I should explain the source o' these thoughts, les' I should one day come to forget. I was a member o' the small but stalwart Fellowship o' the Tankard. I joined more ou'tta curiosity r'ther than any moral obligation. After all, this cursed tankard was 'ardly the responsibility o' any proper 'alfling. No doubt some big’un sought to stir trouble in Dunshire, sadly they succeeded far more than I think they ever 'oped to.
I 'ave no desire to write about tha' which occurred during our adventure, for other, far better, 'alflings 'ave done so.
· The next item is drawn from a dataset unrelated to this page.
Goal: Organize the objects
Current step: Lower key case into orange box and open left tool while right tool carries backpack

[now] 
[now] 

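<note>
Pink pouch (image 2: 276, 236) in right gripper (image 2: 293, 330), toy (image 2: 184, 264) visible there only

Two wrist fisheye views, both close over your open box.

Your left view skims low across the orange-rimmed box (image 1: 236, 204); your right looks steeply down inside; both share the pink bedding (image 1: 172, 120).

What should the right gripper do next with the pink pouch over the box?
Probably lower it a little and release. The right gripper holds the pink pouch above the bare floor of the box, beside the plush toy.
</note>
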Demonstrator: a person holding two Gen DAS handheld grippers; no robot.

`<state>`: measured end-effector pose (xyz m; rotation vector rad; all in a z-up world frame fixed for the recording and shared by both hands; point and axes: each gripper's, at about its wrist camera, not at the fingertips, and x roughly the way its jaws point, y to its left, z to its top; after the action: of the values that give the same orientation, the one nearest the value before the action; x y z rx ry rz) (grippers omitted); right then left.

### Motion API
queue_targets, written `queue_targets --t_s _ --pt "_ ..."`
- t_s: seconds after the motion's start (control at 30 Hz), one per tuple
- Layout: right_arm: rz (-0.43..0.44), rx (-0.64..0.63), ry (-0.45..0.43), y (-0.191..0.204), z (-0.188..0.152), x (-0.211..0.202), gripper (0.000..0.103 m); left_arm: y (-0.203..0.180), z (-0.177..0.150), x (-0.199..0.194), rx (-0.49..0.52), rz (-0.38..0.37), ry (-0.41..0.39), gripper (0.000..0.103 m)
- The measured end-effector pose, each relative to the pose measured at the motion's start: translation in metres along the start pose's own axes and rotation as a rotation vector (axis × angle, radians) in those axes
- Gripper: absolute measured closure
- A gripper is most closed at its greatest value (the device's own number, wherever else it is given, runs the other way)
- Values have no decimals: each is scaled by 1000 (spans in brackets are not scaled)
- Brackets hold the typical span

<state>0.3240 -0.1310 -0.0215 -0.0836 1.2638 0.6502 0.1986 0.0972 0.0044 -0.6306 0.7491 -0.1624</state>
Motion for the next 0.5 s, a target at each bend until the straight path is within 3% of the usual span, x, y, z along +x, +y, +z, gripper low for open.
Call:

All I 'ave te' say is tha' it ended in tragedy and we los' a great member of our community, a Mr Hobbs Burrows. He was a good 'alfling yet in the end the power of the tankard caused 'im to take 'is own life. In 'is final moments 'e was a man possessed. Yet in 'is madness 'e tol' us somethin' important, Mr 'obbs killed a man to gain this tankard. No 'alfling would act with such zeal and barbarity. Yet I do not know wheth'r 'e spoke truly or wheth'r the madness of the tankard had distorted 'is memories.
However, it is not for 'obbs that I fear, for 'e 'as left us. No, it be for the othe' members that me' fear grows. This adventure 'as changed all o' us and I doubt it is for the bett'r. The shadows within me' burrow grow both deeper and more sinister. I feel a call, yet I know not to whom or what it belongs to.
Trixie's Journal, a Halfling's growing madness - II
I no long'r fear for me' fellow 'alflings, for 'ow can I when I can only fear for m'self? Me' mind may not 'ave been the sharpest in Dunshire yet I feel it weaken day by day. I 'ave searched the Dunshire Library for any 'int of answers, alas I found none. In desp'ration I travelled further afield, something I would never norm'lly do. A zeal grows within me and I yearn for the truth. I was ill-prepared for it.
I pass'd through Cloud Temple and its bustlin' markets and followed the road North. I had scarced travelled far, when an odd Big’un 'proached me. His eyes were mad and I 'oped to avoid 'im as any respectable 'alfling would, but me' endeavour was futile. He grabb'd me' arm, roughly frayin' me' jacket, before thrustin' an old tome into me' shaking 'ands. His putrid breath turned me' stomach, but t'was 'is vicious, knowin', smile which terrified me. His mouth moved against me' ear and whisper'd words I 'ad no comprehension of. I broke away, runnin', all the while failin' to avoid 'is tongue as it slithered along me' ear. I fled as if the legions of hell themselves chased me and as far as I was concerned they were.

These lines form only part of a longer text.